Two look-alikes get lumped together. The imported cabbage worm is a fuzzy, pale-green caterpillar that rests along a leaf midrib; its parent is the small white butterfly you see fluttering over the garden. The cabbage looper is smooth green with thin white side stripes and 'loops' its back as it crawls.

Both blend into the leaf, so the frass and holes usually give them away before the caterpillar does. Check deep in the heart of the plant where they hide.

Attacks: Cabbage, Broccoli, Kale, Cauliflower, Brussels sprouts, Collards

Life cycle: White or gray moths lay single eggs on leaf undersides; caterpillars feed 2-3 weeks then pupate on the plant. Several overlapping generations run from spring through fall.

Signs of cabbage worms & loopers

What you actually see on the plant โ€” usually before you spot the pest itself.

  • Ragged holes chewed through leaves, worst in the center of the head
  • Dark green pellet droppings collecting in the leaf folds and crown
  • Tunneling into broccoli and cabbage heads that shows up at harvest

Organic control, least-toxic first

Start at the top and only move down if you need to. Physical and cultural fixes come before any spray.

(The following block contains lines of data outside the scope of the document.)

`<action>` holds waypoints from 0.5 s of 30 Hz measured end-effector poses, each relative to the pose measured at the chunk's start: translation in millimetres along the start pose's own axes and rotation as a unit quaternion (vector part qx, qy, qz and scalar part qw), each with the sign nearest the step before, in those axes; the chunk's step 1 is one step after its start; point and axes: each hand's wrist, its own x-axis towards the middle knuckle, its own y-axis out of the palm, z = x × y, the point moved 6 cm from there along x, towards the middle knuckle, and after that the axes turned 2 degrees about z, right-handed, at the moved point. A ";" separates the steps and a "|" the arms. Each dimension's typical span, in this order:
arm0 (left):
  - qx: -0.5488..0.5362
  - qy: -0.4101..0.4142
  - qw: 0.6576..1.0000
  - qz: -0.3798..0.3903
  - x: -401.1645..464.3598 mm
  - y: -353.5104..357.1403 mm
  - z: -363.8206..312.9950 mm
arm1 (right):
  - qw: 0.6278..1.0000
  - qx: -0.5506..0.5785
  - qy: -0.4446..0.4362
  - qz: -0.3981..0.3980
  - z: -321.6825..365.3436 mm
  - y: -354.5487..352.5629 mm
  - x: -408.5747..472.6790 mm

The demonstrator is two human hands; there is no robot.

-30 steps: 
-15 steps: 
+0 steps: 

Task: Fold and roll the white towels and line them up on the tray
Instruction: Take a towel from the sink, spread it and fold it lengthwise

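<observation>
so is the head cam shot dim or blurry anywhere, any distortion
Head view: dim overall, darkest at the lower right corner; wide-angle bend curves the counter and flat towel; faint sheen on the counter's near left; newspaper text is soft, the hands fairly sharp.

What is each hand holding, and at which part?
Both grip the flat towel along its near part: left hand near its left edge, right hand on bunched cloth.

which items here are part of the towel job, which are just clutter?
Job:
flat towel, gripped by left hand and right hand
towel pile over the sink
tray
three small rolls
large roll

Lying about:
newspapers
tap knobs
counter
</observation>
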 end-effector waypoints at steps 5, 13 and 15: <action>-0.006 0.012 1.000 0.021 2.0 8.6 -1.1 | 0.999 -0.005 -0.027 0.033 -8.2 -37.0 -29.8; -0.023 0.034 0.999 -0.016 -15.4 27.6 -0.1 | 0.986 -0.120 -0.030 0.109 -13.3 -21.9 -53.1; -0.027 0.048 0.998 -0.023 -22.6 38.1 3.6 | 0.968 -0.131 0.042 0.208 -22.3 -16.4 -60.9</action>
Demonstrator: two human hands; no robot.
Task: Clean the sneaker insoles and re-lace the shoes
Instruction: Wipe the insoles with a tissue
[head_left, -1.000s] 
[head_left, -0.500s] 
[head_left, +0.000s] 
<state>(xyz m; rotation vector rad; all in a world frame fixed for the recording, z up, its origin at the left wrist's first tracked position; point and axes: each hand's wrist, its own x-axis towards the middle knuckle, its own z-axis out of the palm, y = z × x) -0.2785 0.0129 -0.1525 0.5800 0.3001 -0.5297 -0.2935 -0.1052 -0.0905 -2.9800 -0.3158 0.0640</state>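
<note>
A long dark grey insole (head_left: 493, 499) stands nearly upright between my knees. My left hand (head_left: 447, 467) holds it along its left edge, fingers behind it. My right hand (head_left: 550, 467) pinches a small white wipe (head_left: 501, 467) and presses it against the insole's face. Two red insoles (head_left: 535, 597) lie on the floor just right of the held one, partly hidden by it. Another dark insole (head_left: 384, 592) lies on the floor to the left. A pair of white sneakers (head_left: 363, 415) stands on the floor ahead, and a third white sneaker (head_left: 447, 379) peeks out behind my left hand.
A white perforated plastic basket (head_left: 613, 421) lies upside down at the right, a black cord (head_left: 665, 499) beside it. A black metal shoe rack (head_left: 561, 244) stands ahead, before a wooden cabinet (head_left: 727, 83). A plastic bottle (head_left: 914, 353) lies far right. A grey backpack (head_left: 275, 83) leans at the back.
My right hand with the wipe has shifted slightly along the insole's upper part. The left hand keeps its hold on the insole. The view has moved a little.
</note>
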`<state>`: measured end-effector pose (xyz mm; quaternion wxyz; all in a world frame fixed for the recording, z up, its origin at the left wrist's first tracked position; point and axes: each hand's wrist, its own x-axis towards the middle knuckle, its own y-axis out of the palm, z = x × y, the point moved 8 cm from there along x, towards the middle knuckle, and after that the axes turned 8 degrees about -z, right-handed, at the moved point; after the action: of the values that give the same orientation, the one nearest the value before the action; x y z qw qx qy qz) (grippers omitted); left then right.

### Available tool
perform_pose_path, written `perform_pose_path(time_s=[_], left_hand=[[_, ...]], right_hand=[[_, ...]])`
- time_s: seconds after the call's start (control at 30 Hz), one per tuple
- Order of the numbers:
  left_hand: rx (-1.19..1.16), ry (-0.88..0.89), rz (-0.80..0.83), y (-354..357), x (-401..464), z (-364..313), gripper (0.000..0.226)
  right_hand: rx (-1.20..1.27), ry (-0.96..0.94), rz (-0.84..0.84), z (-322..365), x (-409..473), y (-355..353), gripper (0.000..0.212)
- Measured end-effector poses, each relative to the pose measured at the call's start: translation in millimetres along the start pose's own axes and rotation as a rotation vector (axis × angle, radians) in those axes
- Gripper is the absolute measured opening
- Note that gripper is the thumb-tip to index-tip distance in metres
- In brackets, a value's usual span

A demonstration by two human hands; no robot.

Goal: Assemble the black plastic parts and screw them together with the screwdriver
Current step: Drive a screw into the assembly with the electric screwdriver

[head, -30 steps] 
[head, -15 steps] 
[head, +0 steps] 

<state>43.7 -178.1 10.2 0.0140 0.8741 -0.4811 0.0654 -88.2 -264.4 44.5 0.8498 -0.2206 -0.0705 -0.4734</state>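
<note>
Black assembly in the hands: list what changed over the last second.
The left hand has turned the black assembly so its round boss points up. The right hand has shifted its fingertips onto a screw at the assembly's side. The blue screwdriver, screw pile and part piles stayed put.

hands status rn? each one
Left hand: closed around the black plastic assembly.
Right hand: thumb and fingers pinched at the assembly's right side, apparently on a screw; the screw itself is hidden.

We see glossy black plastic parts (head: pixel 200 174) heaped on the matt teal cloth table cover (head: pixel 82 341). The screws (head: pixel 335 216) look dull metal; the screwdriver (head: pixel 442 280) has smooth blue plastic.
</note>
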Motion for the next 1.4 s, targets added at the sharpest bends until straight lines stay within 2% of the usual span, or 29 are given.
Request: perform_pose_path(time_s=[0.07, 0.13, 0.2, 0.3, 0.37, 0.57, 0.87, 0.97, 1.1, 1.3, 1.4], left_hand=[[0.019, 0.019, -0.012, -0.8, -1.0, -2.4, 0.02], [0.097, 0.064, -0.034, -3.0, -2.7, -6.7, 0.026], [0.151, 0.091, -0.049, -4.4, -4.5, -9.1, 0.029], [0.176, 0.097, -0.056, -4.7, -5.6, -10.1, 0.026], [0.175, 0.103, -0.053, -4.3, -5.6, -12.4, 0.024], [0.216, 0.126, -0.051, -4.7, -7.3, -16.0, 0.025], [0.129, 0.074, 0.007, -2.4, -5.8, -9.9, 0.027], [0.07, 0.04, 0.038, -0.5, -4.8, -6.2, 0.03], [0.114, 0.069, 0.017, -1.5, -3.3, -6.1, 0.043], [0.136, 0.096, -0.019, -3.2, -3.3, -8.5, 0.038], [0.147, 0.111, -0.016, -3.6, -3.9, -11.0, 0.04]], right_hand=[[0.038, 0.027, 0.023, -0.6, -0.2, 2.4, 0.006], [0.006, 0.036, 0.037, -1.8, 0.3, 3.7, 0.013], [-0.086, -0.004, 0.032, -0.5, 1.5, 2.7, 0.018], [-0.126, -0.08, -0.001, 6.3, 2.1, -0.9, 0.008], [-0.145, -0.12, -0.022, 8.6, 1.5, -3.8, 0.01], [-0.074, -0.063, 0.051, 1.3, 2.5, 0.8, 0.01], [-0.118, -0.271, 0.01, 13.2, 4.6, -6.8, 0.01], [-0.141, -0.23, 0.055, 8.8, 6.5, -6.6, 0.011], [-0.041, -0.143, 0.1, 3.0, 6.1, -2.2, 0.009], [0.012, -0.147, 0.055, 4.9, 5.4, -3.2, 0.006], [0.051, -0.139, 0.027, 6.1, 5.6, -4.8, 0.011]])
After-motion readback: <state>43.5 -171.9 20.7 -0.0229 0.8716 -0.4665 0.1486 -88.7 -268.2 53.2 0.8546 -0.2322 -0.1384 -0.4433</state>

  1. Float a row cover from transplant day

    Fine insect netting over hoops keeps the egg-laying moths off entirely. Brassicas don't need pollinators, so you can leave the cover on all season.

  2. Hand-pick and squash eggs

    Check leaf undersides a couple of times a week and rub off the bullet-shaped yellow eggs and any caterpillars you find.

  3. Spray Bt on the leaves

    Bt is very effective on young cabbage worms and harmless to bees and people. Spray both sides of the leaves and reapply after rain, per the label.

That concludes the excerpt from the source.